Your goal: Show, from the entries below, every line in which "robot" appears.
Top of Dataset extract
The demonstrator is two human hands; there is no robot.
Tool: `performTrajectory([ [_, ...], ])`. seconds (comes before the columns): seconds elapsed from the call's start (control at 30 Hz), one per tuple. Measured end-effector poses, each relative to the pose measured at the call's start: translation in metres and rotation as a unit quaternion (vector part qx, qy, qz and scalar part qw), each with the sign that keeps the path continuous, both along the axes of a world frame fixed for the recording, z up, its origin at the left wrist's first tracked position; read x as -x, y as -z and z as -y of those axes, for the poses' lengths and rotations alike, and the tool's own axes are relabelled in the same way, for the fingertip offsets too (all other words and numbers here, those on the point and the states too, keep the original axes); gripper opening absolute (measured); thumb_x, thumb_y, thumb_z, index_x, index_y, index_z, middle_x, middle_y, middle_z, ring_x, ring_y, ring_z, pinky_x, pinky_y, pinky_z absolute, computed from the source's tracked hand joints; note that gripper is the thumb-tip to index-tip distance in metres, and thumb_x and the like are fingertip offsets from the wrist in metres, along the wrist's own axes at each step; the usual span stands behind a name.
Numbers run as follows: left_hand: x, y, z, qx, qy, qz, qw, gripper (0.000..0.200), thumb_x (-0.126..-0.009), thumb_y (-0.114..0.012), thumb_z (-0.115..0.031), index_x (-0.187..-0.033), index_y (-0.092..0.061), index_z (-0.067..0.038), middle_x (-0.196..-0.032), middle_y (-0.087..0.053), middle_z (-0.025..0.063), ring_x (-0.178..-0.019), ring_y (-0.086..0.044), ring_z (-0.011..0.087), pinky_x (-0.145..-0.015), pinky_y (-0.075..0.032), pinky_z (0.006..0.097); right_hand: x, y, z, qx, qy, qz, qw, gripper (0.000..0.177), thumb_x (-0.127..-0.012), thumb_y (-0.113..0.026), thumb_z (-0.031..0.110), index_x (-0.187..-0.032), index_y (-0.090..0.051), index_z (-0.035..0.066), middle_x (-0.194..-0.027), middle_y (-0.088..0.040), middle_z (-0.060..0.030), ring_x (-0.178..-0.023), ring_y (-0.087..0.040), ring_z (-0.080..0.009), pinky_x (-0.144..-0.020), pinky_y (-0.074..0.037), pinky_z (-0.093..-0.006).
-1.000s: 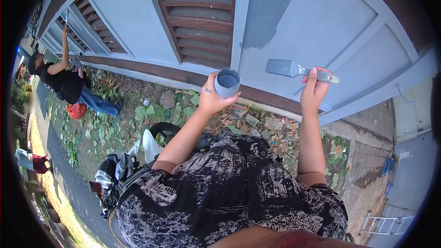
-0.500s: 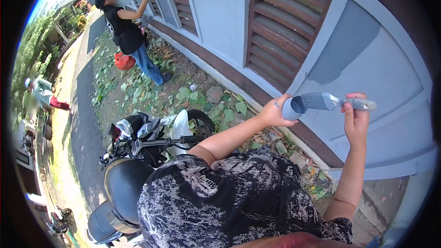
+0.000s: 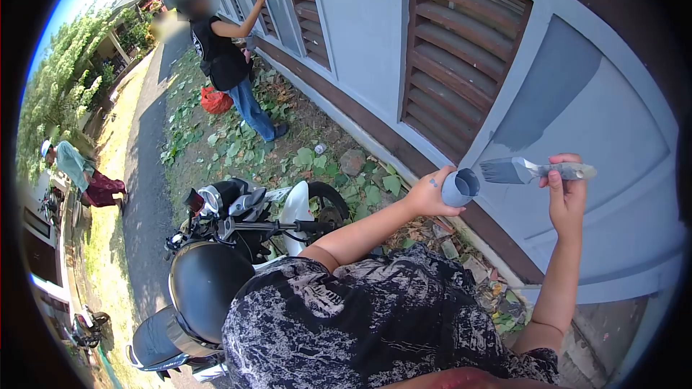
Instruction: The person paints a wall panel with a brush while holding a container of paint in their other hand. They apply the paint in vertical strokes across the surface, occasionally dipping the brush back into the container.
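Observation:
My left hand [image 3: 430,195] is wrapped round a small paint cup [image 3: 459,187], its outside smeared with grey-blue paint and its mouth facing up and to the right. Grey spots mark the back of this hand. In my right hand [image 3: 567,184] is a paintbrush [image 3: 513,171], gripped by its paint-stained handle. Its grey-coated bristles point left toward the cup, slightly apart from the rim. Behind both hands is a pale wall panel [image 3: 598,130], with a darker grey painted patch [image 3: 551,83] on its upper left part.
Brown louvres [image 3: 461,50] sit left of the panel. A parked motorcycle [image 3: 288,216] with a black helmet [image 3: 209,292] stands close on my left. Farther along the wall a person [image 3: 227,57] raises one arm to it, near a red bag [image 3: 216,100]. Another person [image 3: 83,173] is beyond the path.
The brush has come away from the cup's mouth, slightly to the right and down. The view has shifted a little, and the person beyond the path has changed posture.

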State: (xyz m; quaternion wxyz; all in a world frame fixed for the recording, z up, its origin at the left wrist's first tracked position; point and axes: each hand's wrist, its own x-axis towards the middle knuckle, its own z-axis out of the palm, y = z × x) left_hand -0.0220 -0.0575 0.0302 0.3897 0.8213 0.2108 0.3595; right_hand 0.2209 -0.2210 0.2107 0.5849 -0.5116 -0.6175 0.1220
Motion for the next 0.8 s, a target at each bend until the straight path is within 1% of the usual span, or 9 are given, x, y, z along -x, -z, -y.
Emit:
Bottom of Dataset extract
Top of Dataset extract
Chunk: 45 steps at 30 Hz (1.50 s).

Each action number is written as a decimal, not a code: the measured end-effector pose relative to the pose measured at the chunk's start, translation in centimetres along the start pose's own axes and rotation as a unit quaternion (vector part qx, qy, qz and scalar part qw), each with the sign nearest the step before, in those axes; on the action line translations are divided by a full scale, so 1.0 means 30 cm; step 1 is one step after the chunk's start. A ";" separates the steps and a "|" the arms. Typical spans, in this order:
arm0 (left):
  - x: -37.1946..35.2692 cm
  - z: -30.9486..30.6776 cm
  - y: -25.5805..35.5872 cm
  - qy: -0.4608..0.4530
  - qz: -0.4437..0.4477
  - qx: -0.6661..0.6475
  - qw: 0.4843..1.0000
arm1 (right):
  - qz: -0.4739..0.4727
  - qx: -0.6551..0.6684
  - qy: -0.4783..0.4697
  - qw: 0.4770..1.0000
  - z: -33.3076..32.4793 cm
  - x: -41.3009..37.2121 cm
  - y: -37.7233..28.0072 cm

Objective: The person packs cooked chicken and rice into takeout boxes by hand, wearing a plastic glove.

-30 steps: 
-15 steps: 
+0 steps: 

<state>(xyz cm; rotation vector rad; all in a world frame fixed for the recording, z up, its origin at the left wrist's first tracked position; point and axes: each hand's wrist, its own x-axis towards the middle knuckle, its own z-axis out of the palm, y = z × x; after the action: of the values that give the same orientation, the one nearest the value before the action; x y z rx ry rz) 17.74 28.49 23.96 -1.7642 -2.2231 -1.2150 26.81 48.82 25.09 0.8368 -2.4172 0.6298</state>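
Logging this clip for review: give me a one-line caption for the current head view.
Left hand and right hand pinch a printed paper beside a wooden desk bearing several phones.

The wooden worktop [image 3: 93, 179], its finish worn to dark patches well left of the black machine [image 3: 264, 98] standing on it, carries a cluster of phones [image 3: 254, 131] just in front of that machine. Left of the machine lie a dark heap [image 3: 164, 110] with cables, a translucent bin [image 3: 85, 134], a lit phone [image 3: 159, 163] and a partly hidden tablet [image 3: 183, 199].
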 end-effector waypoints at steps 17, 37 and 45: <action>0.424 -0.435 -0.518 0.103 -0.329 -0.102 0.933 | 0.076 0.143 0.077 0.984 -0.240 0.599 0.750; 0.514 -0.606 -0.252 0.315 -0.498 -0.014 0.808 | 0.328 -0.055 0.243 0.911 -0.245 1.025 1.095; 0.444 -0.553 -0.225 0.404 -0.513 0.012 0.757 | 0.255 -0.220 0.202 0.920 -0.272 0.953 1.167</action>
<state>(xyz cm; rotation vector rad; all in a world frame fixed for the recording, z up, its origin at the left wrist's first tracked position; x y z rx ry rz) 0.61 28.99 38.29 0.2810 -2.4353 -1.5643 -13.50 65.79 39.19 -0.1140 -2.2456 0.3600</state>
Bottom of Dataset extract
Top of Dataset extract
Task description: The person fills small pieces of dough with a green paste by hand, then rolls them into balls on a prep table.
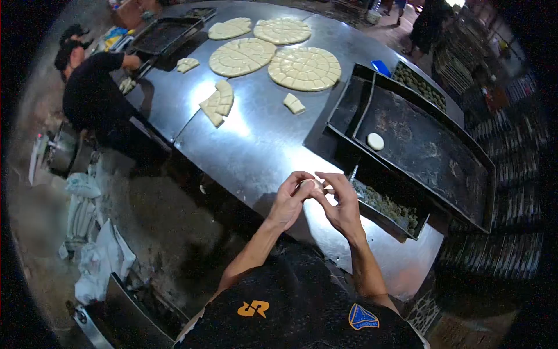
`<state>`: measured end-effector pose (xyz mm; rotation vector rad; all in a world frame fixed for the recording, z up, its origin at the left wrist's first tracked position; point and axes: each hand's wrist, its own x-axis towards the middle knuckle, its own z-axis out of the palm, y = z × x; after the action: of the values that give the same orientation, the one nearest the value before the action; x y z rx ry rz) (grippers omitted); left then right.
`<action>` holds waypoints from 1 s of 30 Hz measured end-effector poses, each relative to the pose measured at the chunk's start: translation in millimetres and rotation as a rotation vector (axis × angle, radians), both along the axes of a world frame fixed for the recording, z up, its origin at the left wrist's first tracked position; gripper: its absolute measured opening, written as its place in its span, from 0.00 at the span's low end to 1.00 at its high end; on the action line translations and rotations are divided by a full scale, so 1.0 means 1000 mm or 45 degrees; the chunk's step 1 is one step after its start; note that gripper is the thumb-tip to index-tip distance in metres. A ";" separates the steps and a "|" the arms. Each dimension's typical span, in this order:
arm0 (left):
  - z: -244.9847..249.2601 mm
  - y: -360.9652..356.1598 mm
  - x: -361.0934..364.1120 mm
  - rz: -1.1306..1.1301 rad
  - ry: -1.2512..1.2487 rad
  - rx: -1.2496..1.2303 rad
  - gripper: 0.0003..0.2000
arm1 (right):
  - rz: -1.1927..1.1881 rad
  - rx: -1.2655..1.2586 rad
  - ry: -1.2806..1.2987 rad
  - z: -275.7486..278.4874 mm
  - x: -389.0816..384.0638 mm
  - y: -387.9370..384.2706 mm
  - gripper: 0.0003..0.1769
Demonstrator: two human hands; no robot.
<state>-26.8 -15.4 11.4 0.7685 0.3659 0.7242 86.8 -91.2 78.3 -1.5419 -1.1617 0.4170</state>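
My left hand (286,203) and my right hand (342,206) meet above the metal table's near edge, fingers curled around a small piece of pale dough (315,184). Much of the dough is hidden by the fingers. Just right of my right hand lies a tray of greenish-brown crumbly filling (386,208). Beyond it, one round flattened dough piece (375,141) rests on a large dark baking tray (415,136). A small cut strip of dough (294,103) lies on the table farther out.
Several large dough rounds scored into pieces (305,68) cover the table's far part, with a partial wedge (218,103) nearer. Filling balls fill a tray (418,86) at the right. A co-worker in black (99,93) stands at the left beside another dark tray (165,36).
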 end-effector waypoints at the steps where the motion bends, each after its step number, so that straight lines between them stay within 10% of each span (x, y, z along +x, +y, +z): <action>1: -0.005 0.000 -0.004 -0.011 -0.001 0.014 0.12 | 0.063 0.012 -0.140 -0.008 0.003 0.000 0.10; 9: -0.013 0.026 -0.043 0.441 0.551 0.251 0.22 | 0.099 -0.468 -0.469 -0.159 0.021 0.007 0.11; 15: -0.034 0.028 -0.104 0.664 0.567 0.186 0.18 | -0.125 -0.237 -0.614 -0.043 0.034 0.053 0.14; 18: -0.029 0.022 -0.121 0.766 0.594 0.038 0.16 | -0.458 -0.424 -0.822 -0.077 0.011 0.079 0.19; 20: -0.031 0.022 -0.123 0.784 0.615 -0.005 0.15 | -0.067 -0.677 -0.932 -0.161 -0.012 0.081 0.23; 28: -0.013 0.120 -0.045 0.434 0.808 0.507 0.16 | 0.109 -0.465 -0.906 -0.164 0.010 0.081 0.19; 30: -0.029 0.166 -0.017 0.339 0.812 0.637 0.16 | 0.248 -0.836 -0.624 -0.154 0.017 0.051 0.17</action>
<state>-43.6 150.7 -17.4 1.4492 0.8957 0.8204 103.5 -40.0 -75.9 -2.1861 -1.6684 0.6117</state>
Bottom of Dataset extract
Task output:
The demonstrator is two human hands; there is no robot.
Demonstrator: two human hands; no robot.

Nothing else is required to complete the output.